- [Activity]: Reproduce word for word the lines of the listing from the first one through the one with "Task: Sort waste", omitting every picture.

- [Data block]:

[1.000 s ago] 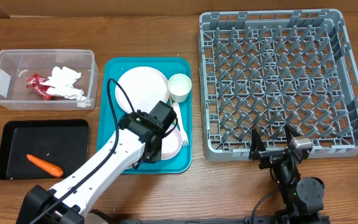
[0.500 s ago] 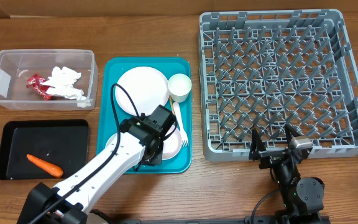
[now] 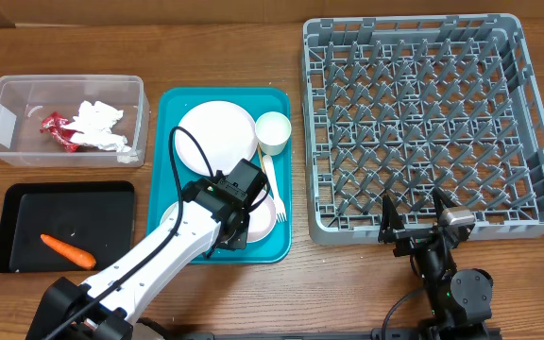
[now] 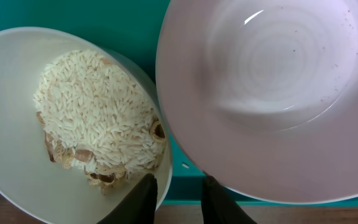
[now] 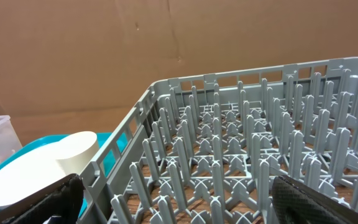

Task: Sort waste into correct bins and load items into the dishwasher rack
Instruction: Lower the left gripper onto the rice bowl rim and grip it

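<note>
Left gripper is down over the near end of the teal tray. Its 2 fingers stand a narrow gap apart, astride the rim of the white bowl. Whether they are pinching that rim cannot be told. This bowl holds white rice mixed with beige crumbs and sits just beside the empty pale pink bowl; both are on the tray. The white plate, white cup and white fork are also on the tray. The clear tub holds a red-and-silver wrapper and crumpled napkins. The black tray holds 1 orange carrot. The grey dishwasher rack stands on the table, right of the teal tray. Right gripper sits at the rack's near edge, fingers spread wide and grasping nothing.
</note>
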Action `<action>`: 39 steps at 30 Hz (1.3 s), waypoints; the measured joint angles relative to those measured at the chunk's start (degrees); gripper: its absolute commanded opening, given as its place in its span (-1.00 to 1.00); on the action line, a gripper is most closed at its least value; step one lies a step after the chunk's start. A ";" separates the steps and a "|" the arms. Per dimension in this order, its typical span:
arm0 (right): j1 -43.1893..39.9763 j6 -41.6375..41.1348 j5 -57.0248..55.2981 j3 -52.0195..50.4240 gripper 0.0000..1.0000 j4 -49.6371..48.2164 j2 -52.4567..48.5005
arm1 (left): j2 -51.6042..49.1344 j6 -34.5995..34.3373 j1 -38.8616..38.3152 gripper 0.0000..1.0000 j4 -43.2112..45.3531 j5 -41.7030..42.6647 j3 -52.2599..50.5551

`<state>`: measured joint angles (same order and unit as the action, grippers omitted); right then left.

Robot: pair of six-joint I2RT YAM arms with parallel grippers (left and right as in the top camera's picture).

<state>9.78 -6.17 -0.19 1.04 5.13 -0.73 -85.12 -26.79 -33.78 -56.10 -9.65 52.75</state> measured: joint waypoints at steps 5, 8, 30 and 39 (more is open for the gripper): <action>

- [Result]:
[1.000 s ago] 
[0.500 s ago] 
[now] 
[now] 
[now] 

Task: Sort waste into correct bins and load items into the dishwasher rack

That completes the response to the exercise.